ENTRE PARÉNTESIS │ Por José Ismael BÁRCENAS SJ │

Vengo en el tren. Preparo audífonos para escuchar una selecta lista de canciones que me acompañen en el preludio de merecida siesta. Comienza a sonar un canto gregoriano de esos que me gustan y estoy por cerrar los ojos cuando, justo detrás de mi asiento, escucho un alarido. Mi sistema de navegación para dormir es bastante bueno, pero tengo la confusión de si los gritos que escucho provienen de dentro o de fuera de mi cabeza. Por el berrido imagino que están desollando a un feroz animal. Comienzo a hacer un examen de conciencia y me prometo que trataré de no ver tantas pinturas que adornan museos (o algunos templos) con figuras de mártires quemados, acribillados a flechazos, destrozados con lanzas o siendo despojados a jalones de su piel. Como si fueran moscas, me espanto pensamientos y me concentro en la música sacra. Nuevamente vienen chillidos insufribles seguidos de golpes en mi asiento. Abro los ojos y me quito audífonos. En efecto, no es mi imaginación, los gritos son reales y provienen de atrás. Con la discreción que me caracteriza volteo disimuladamente y veo a dos hermanitos, niño y niña, regodeándose y haciendo alarde de que las fronteras del berrinche no tienen límites.

Mantengo la calma. Regulo mis respiraciones. Me concentro en el aire que entra por mi nariz, lo detengo un poco y mi atención se concentra en soltarlo lentamente. Me pongo los audífonos y paso a las canciones de mayor contundencia en cuestión de percusiones y guitarra eléctrica, qué lástima que no traigo a Héroes del Silencio, Mago de Oz o Rammstein, vendrían como anillo al dedo con el sonido local.

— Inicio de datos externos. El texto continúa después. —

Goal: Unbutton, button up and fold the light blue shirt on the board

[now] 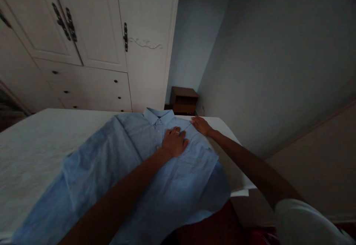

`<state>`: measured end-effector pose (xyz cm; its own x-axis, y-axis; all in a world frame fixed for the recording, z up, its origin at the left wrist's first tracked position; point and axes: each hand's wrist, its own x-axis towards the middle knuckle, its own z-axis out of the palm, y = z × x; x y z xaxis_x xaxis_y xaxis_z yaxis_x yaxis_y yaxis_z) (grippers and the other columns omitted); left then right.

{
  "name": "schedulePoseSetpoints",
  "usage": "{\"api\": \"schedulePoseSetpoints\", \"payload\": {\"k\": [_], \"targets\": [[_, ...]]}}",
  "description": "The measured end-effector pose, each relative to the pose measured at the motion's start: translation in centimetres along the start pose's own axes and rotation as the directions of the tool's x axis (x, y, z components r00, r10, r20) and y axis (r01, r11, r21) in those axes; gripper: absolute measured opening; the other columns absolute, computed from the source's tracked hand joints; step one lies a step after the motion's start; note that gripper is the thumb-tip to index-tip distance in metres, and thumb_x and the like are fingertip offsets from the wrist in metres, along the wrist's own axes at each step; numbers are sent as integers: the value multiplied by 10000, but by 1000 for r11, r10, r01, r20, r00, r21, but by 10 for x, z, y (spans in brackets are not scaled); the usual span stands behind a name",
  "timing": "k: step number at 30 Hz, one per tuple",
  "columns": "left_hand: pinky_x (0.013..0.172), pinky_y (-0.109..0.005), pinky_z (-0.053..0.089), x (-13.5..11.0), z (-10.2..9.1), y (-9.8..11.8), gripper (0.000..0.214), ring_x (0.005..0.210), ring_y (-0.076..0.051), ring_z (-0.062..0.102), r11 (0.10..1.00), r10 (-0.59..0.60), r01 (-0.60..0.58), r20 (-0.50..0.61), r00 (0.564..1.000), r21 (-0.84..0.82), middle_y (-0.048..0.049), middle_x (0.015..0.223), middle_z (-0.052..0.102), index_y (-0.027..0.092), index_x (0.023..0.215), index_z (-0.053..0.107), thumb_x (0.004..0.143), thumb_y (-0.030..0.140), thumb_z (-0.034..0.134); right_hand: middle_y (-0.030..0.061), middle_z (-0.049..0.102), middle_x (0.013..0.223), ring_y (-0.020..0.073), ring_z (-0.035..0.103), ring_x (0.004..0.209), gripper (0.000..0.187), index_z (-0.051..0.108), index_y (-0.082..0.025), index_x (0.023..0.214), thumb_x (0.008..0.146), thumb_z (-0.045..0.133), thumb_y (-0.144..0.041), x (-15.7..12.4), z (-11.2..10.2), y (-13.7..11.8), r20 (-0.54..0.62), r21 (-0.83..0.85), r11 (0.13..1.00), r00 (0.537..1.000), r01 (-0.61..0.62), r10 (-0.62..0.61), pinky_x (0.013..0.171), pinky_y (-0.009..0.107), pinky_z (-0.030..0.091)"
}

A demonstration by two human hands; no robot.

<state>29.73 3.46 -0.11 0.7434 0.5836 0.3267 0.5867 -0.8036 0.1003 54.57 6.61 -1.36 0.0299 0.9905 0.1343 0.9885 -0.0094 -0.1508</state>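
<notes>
A light blue button-up shirt (122, 156) lies front side up, its collar (159, 116) pointing away from me at the far edge. My left hand (175, 142), with a ring on one finger, rests flat on the shirt's chest just right of the buttons, fingers spread. Farther right, my right hand (201, 125) touches the shirt's shoulder near the far edge, its fingers stretched out. One sleeve spreads down to the left, and the shirt's lower right part hangs over the near edge.
Beneath the shirt is a white-covered surface (25, 156). Beyond it stands a white wardrobe (97, 22) with dark handles and drawers. A small brown cabinet (185, 98) is in the corner by the grey wall (278, 52). Something dark red (214, 226) lies below the near edge.
</notes>
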Motion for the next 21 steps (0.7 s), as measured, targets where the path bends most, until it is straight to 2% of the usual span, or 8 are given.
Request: {"api": "schedulePoseSetpoints", "payload": {"k": [5, 9, 11, 15, 18, 21], "targets": [[1004, -481, 342, 1, 2, 0, 462, 1324, -288, 409, 1000, -11, 10, 8, 1000, 7, -165, 1376, 515, 201, 1302, 520, 952, 455, 356, 129, 560, 1364, 248, 414, 1355, 450, 562, -162, 1268, 1011, 276, -397, -2, -7, -12, -13, -14, 999, 999, -37, 37, 1134, 391, 289], [1015, -483, 329, 2, 3, -2, 465, 1332, -280, 402, 1000, -17, 17, 20, 1000, 3, -155, 1401, 498, 217, 1316, 510, 951, 459, 354, 160, 645, 1225, 240, 573, 1183, 434, 619, -128, 1154, 1013, 298, -382, -10, -26, -17, 6, 22, 996, 996, -86, 86, 1012, 348, 418], [1013, -486, 327, 3, 3, -2, 468, 1333, -282, 401, 1000, -14, 14, 26, 1000, 2, -154, 1400, 499, 222, 1317, 512, 951, 463, 347, 162, 658, 1202, 237, 607, 1127, 402, 635, -117, 1127, 999, 348, -369, -22, -39, -17, 9, 37, 993, 994, -113, 113, 971, 334, 448], [1012, -492, 326, 3, 2, -1, 477, 1337, -283, 400, 1000, -15, 15, 47, 999, 0, -163, 1414, 487, 221, 1329, 506, 950, 459, 343, 98, 700, 1136, 210, 651, 1027, 245, 688, -164, 1057, 876, 532, -218, -70, -62, -12, 54, 150, 984, 995, -94, 86, 922, 306, 480], [1014, -496, 329, 2, -1, -1, 479, 1337, -290, 403, 1000, -16, 16, 64, 998, -2, -165, 1422, 481, 228, 1333, 508, 948, 458, 341, 50, 732, 1016, 191, 678, 917, 323, 712, -196, 1017, 770, 527, -103, -117, -71, -11, 121, 356, 934, 992, -18, -27, 856, 314, 516], [1002, -515, 347, 9, -9, -3, 467, 1284, -321, 462, 1000, -3, 4, 97, 995, -11, -151, 1373, 533, 245, 1291, 555, 941, 477, 352, 54, 710, 1068, 177, 675, 921, 457, 672, -212, 1131, 728, 508, -75, -157, -74, -14, 119, 465, 884, 987, 37, -104, 801, 312, 536]]}}
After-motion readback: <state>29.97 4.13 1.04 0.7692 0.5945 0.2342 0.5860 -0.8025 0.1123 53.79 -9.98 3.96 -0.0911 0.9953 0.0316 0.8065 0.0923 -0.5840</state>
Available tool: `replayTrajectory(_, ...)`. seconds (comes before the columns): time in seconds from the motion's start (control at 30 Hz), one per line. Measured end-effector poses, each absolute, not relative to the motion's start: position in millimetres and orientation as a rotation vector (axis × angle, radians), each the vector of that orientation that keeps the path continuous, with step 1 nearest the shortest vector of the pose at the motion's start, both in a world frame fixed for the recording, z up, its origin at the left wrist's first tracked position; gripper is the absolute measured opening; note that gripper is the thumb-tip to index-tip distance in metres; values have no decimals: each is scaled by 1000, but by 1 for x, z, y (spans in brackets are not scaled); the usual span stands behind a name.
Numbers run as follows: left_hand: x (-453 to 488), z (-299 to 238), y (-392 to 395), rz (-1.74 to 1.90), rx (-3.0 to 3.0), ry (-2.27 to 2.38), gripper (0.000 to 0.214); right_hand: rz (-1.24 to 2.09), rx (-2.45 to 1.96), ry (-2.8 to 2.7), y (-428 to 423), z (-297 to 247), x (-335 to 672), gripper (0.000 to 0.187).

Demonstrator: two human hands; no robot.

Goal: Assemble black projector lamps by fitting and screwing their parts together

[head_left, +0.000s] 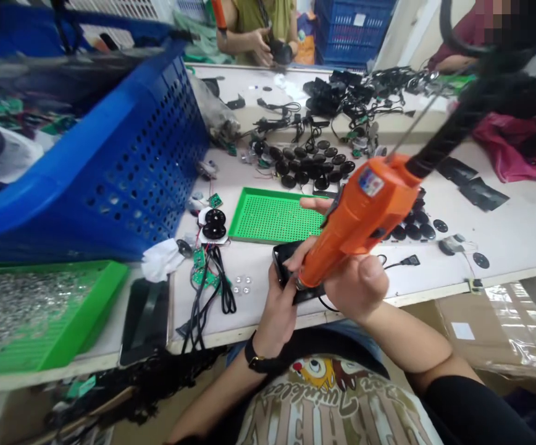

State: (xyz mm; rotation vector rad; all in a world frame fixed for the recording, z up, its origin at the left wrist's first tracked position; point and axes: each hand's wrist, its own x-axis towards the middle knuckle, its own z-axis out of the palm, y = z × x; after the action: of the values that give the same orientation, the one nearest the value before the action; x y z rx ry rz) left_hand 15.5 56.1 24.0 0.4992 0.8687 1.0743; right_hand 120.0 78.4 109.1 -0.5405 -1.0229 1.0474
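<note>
My right hand [358, 287] is wrapped round an orange electric screwdriver [358, 210], with one finger stretched out past the tool's far side. The screwdriver slants down to the left, and its tip end meets a black plastic housing [284, 252] close to the table's front edge. Gripping that housing from the left is my left hand [281, 303], its fingers beside the tool's tip. A black cable comes out from under the housing. Both hands and the tool cover most of the housing, so its inside is hidden.
A green perforated tray [268, 216] lies just beyond the housing. On the left stand a large blue basket [147, 123] and a green tray of small metal parts [105, 278]. Black round parts [312, 162], cables [224, 281] and circuit boards [205, 278] lie around. Another person [263, 31] sits opposite.
</note>
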Motion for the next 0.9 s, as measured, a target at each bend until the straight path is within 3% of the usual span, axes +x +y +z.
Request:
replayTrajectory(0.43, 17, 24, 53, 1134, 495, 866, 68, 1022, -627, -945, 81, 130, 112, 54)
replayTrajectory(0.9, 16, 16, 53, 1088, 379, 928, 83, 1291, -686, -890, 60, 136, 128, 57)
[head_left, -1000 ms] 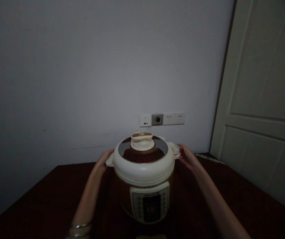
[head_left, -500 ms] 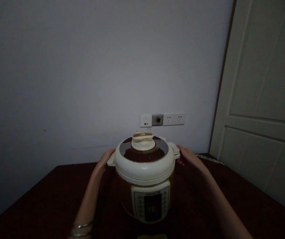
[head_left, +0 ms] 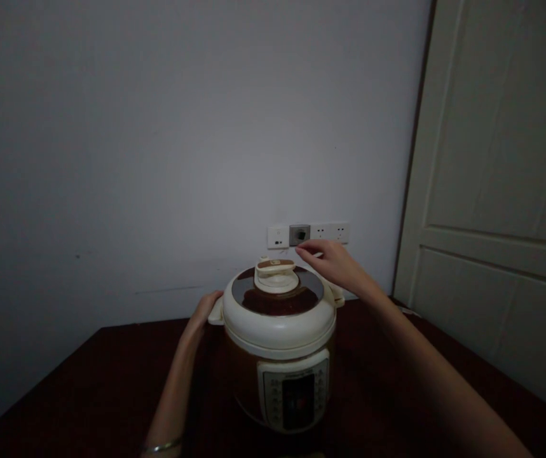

Continúo mis investigaciones de campo, veo a un papá que mira el horizonte como si fuera una esfinge, no se inmuta a los bramidos que a boca jarro le sueltan sus hijos. Indago y veo que la madre está en la otra fila de asientos. Tampoco se altera, nada la turba, nada la espanta, ella está ensimismada leyendo una revista de cotilleo. Rastreo los rostros de mis vecinos, ellos también contemplan la escena, sin quererlo, están imbuidos en ella, y a su vez su vista recorre el ciclo que va de los niños, al papá, a la mamá, a los niños… En lo personal, creo que situaciones límite poco a poco tienden a moderarse, quiero ser testigo de tal momento. Todo es en vano. Estos niños me recuerdan a Chucky o, mejor dicho, a los Gremlins (películas ochenteras) que al ser bañados al pasar la media noche se convierten en demonios en miniatura.

Del espasmo paso a la ofensiva: intento cruzar mirada con algunos de los infantes que lloran como si fueran legión. Logro que la niña me vea, estaba por gesticularle una mueca de reprobación pero me ganó con su sonrisa y alzó sus cejas en señal de que esto apenas iniciaba. Así fue, por más de dos horas ese tren fue sacudido por embates de fuerzas que van más allá de lo humano.

Cuando por fin venía caminando a mi casa, ya lejos de aquel vagón de tortura, me preguntaba: ¿Qué tienen estos niños? ¿Qué les dan? ¿Qué les pasa a sus papás? Y recordaba aquel estribillo de esa canción de Serrat que dice: “¿Qué va a ser de ti lejos de casa?”. Y pensaba: ¿Qué será de estos niños cuando crezcan y se den cuenta que no son el centro del universo? ¿Qué será de ellos cuando la realidad no les dé eso que creen que se merecen? ¿Cómo vivirán la frustración? ¿Cómo se levantarán de las adversidades? ¿Qué harán cuando, por más gritos que den, no vengan sus padres a rescatarlos de problemas? ¿Qué fe les extirparán los demonios del ego? ¿Estarán dispuestos a pagar el precio? Y, en el salón da clase, ¿Qué será de los profesores que los tengan como alumnos?

Hace varias horas los dejé atrás, sin embargo, el zumbido de los gritos de los diminutos zombis mutantes me sigue acompañando.